0

I have made a clumsy first attempt at fuzzy pattern matching using the re module in python 2.7.

Unfortunately every attempt I make returns an empty list. I simply don't understand the syntax required. I was wondering if someone might tell me why the following code:

import re
m = re.findall('(ATCT){e<=1}', 'ATCGATCGGCATGCAGTGCAGAAGTGACGAT')
print m

returns an empty list?

Casimir et Hippolyte
  • 88,009
  • 5
  • 94
  • 125
poppyseeds
  • 421
  • 1
  • 7
  • 14
  • What's ur expected output? – Avinash Raj Feb 17 '16 at 11:28
  • Are you only interested in the explanation? Not in a solution? Your regex is a mess. It matches `ATCT` followed with `{e<=1}` - these are literal character sequences. See [what it matches](https://regex101.com/r/dR7sK9/1). – Wiktor Stribiżew Feb 17 '16 at 11:28
  • @AvinashRaj the pattern should match to several places in the string with one match, the output should be a list of those patterns. – poppyseeds Feb 17 '16 at 11:29
  • @WiktorStribiżew I am interested in both. – poppyseeds Feb 17 '16 at 11:30
  • If you are interested in a solution, please explain - illustrate - what you need to obtain. – Wiktor Stribiżew Feb 17 '16 at 11:31
  • From my understanding, the code above should return a list ['ATCG', 'ATCG']. Clearly my understanding is incorrect so I am interested in what is wrong with the code as is, and in obtaining resources where I might read how to formulate this type of regex search. – poppyseeds Feb 17 '16 at 11:37
  • @poppyseeds: I wonder why you expect `ATCG` match when you use `ATCT` in the pattern? See https://regex101.com/r/dR7sK9/2 – Wiktor Stribiżew Feb 17 '16 at 11:46
  • @WiktorStribiżew I expect this as I am attempting to implement fuzzy matching, as opposed to exact matching. The code should allow one error as specified by the {e<=1} which should not be read literally, as detailed here : https://pypi.python.org/pypi/regex/2014.10.09 – poppyseeds Feb 17 '16 at 11:48
  • Yes, `regex`, not `re`. Then, why did you `import re` and not `regex`? See `>>> import regex >>> m = regex.findall('(ATCT){e<=1}', 'ATCGATCGGCATGCAGTGCAGAAGTGACGAT') >>> print(m) ['ATCG', 'ATCG'] >>> ` It works as you expect!
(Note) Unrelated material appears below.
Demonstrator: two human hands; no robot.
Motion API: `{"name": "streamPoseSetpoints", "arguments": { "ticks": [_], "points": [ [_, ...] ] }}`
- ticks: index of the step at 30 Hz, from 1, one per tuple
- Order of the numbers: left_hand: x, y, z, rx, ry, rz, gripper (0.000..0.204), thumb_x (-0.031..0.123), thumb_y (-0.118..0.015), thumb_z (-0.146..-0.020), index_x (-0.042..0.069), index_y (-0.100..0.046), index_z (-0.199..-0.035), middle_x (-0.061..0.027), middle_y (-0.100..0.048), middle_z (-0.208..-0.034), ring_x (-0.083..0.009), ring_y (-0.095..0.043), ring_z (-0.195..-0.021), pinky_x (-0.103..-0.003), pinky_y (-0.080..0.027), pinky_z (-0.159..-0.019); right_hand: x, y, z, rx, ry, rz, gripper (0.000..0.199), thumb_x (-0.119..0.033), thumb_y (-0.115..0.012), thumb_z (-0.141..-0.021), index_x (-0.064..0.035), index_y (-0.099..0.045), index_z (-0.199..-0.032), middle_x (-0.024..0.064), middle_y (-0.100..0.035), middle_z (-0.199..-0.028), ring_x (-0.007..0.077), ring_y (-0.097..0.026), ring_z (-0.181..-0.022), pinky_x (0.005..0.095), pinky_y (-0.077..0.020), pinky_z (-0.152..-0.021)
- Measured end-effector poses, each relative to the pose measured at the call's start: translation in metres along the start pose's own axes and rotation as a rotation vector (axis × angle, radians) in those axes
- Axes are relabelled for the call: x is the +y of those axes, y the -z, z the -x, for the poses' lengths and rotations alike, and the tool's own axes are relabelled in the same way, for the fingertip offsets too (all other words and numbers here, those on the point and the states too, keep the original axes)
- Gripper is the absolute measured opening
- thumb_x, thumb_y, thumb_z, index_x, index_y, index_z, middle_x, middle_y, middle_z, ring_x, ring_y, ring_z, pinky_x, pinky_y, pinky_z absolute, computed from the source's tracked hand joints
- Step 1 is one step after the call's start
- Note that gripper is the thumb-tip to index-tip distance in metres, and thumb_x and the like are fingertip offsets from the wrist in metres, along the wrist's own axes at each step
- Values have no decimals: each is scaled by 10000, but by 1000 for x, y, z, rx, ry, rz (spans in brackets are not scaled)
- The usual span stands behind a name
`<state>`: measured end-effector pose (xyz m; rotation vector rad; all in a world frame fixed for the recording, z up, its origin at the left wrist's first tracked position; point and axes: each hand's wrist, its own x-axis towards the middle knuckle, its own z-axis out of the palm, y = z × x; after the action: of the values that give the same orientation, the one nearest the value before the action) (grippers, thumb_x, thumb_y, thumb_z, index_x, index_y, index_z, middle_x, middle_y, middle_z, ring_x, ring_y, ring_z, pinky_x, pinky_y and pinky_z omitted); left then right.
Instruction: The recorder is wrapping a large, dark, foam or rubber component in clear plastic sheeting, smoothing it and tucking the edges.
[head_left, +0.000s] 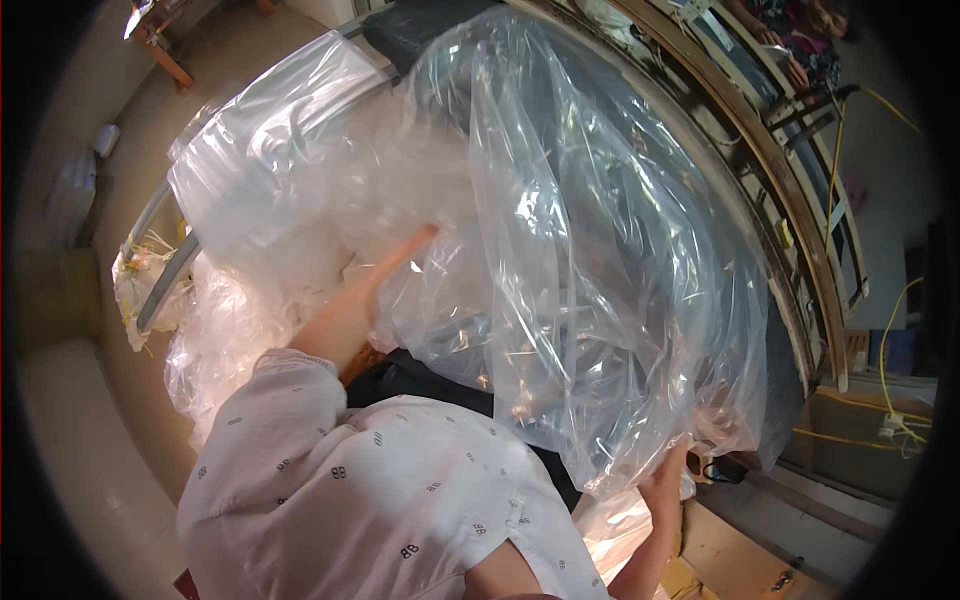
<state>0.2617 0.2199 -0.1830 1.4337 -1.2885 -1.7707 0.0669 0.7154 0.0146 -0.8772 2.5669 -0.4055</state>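
A large clear plastic sheet [540,250] spreads in loose, shiny folds over a dark worktop in front of me. My left hand [425,238] reaches into the plastic on the left; film and blur cover its fingers, so I cannot see what they do. At the lower right, my right hand [668,480] grips the near edge of the sheet, its fingertips partly behind the film. More clear plastic [280,130] is heaped hazily over the far left, and a crumpled bunch [240,320] hangs beside my left forearm.
A grey curved bar [165,285] sticks out at the left. Along the far right runs a long wooden frame [790,210]. Yellow cords [885,340] hang past it. A dark looped object [725,472] lies beside my right hand. Another person [795,40] is at the upper right.
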Motion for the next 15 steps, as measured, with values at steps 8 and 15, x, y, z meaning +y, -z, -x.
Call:
{"name": "streamPoseSetpoints", "arguments": {
  "ticks": [8, 15],
  "points": [
    [-14, -63, 67, 112, -134, 27, 477, 314, -523, -841, 9, -450, -1201, -113, -469, -1201, -224, -435, -1092, -377, -376, -902, 1, -8, -57, -300, -81, -46, 721, -168, -683, -654, 11, -368, -1278, 172, -421, -1252, 282, -405, -1161, 345, -341, -933],
    [-23, -140, 130, 543, -150, -15, 457, 295, -533, -833, 3, -465, -1178, -112, -486, -1174, -218, -451, -1060, -370, -386, -883, -74, -16, -138, -466, 257, -24, 655, -165, -661, -686, 8, -395, -1259, 158, -439, -1242, 263, -417, -1151, 335, -337, -938]
  ]
}}
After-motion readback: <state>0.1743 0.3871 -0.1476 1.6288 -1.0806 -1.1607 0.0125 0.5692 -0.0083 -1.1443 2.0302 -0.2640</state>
I guess the question should be closed due to a typo. – Wiktor Stribiżew Feb 17 '16 at 11:55

1 Answers1

2

Since you intended to use the PyPi regex module, you need to use

>>> import regex
>>> m = regex.findall('(ATCT){e<=1}', 'ATCGATCGGCATGCAGTGCAGAAGTGACGAT')
>>> print(m)
['ATCG', 'ATCG']
Wiktor Stribiżew
  • 607,720
  • 39
  • 448
  • 563